__Task instructions__
When the line containing "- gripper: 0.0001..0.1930" appears in the entries below, begin printing there and stop after the line containing "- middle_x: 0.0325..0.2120"; print each of those lines exactly and no other line.

Extracted records
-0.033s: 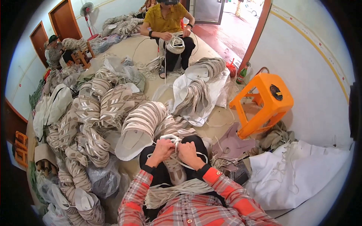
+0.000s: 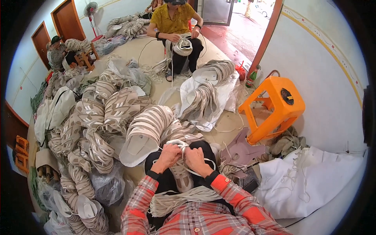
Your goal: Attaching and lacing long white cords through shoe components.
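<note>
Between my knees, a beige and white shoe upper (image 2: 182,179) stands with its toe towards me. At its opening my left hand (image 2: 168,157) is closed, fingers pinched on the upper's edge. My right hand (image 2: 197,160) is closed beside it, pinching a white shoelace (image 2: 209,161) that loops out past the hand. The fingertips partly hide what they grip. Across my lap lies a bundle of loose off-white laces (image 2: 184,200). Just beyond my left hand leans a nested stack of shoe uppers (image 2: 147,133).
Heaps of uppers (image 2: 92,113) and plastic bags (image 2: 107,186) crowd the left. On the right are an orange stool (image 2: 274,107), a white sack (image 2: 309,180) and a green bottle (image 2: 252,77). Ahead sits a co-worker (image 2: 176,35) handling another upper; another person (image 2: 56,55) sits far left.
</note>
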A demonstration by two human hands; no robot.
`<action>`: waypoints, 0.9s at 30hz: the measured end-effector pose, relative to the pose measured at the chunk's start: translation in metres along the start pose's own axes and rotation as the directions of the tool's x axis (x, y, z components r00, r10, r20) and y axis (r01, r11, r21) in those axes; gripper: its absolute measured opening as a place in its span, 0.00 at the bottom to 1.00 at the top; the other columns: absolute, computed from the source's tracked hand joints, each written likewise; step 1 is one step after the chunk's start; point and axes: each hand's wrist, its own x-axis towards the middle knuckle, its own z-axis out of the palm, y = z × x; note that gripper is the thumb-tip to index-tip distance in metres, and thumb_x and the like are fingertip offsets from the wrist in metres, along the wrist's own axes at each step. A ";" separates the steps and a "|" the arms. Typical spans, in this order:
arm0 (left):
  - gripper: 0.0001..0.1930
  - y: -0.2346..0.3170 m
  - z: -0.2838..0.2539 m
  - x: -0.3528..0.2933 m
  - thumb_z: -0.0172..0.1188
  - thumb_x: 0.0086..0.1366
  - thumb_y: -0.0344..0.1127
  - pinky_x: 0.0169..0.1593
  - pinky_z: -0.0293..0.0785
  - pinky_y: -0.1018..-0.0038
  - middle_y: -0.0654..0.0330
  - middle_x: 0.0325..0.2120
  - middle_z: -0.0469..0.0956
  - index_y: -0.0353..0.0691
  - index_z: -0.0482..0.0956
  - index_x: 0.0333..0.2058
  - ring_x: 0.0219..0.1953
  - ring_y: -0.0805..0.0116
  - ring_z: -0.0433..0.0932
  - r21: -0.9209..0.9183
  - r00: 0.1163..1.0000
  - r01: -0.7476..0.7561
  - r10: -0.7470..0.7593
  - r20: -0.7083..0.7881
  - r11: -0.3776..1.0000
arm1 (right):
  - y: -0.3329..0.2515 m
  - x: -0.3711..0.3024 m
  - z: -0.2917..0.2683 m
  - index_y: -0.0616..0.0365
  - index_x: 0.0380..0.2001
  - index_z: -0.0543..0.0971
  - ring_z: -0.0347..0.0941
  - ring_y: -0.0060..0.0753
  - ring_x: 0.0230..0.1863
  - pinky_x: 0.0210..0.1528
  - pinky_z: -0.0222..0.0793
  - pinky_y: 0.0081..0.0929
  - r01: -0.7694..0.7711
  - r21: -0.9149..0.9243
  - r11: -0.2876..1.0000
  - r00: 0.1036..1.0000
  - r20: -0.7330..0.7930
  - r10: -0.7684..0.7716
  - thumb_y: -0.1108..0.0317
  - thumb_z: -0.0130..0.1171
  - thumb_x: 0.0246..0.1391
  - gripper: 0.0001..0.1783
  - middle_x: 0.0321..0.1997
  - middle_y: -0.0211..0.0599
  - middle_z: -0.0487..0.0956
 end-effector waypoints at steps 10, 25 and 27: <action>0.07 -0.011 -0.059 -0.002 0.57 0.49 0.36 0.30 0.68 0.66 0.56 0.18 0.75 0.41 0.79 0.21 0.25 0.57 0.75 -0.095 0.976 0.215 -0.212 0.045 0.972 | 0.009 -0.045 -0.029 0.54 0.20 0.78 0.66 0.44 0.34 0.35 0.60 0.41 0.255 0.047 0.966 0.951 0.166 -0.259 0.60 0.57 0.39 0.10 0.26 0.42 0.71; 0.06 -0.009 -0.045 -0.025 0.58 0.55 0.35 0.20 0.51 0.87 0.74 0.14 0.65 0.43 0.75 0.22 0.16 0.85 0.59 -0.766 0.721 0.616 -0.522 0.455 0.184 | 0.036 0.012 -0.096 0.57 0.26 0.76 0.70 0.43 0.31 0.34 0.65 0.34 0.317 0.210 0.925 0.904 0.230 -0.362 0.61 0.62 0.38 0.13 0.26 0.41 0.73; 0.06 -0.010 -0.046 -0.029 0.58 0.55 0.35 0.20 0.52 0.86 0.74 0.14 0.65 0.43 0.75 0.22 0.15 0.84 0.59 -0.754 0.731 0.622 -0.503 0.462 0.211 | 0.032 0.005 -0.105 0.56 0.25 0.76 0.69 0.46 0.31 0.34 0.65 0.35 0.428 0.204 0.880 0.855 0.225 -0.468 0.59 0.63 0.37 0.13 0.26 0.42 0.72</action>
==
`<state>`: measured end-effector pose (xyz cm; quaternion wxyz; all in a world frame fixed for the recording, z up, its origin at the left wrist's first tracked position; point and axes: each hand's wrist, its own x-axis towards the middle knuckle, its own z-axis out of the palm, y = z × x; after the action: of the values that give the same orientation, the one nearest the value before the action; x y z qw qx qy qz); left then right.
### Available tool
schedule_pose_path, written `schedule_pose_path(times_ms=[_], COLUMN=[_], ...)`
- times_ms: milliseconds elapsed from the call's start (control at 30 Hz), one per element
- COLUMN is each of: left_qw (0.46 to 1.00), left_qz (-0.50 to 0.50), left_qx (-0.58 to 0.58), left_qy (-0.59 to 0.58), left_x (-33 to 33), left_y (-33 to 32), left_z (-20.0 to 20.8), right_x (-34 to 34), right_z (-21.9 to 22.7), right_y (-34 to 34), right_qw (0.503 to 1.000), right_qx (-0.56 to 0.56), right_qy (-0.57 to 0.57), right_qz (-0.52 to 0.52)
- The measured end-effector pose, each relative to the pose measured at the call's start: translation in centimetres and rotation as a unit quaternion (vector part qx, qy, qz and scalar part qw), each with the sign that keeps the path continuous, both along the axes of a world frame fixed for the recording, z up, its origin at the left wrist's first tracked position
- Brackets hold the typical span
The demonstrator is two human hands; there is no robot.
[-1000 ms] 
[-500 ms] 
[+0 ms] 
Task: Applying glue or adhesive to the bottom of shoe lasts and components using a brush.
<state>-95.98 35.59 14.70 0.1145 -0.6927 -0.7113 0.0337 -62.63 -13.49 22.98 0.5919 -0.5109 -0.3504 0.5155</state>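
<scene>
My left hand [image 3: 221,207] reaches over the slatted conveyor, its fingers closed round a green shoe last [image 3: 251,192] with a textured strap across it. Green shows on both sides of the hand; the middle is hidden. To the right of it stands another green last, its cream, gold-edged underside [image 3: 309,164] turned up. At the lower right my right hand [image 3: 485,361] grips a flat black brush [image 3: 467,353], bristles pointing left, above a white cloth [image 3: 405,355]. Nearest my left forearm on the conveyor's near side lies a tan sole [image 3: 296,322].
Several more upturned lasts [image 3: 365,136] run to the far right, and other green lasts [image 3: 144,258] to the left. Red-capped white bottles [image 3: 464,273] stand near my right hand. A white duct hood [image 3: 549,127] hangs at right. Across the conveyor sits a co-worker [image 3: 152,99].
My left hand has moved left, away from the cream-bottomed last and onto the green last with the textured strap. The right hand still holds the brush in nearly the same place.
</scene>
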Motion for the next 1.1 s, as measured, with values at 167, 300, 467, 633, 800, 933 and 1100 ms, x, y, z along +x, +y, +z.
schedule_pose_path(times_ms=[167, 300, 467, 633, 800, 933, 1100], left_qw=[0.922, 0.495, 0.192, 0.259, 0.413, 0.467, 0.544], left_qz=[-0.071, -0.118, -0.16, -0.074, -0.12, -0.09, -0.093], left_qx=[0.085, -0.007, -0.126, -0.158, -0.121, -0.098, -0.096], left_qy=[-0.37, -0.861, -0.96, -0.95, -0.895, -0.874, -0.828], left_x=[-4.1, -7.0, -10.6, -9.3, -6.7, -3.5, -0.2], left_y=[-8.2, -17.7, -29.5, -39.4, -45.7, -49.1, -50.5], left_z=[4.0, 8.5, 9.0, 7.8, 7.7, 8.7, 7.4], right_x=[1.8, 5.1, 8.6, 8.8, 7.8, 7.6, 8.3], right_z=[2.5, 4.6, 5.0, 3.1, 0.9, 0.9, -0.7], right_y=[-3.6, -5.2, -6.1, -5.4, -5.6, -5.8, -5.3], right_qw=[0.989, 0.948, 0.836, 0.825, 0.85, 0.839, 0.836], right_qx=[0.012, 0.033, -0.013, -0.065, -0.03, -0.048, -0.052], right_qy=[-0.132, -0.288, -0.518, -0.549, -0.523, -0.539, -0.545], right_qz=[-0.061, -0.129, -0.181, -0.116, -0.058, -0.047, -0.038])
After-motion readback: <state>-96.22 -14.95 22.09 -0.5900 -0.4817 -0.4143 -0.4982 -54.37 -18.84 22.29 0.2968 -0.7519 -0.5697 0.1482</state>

__The completed task__
  - gripper: 0.0001..0.1930
  - y: -0.2346..0.3170 m
  - z: -0.2838..0.2539 m
  - x: -0.3528..0.2933 m
  - thumb_z: -0.0172..0.1188
  - thumb_x: 0.0086..0.1366
  - thumb_y: -0.0344..0.1127
  - pinky_x: 0.0169..0.1593
  - pinky_z: -0.0293..0.0785
  - pinky_y: -0.1018..-0.0038
  - middle_y: -0.0654..0.0330
  - middle_x: 0.0325..0.2120

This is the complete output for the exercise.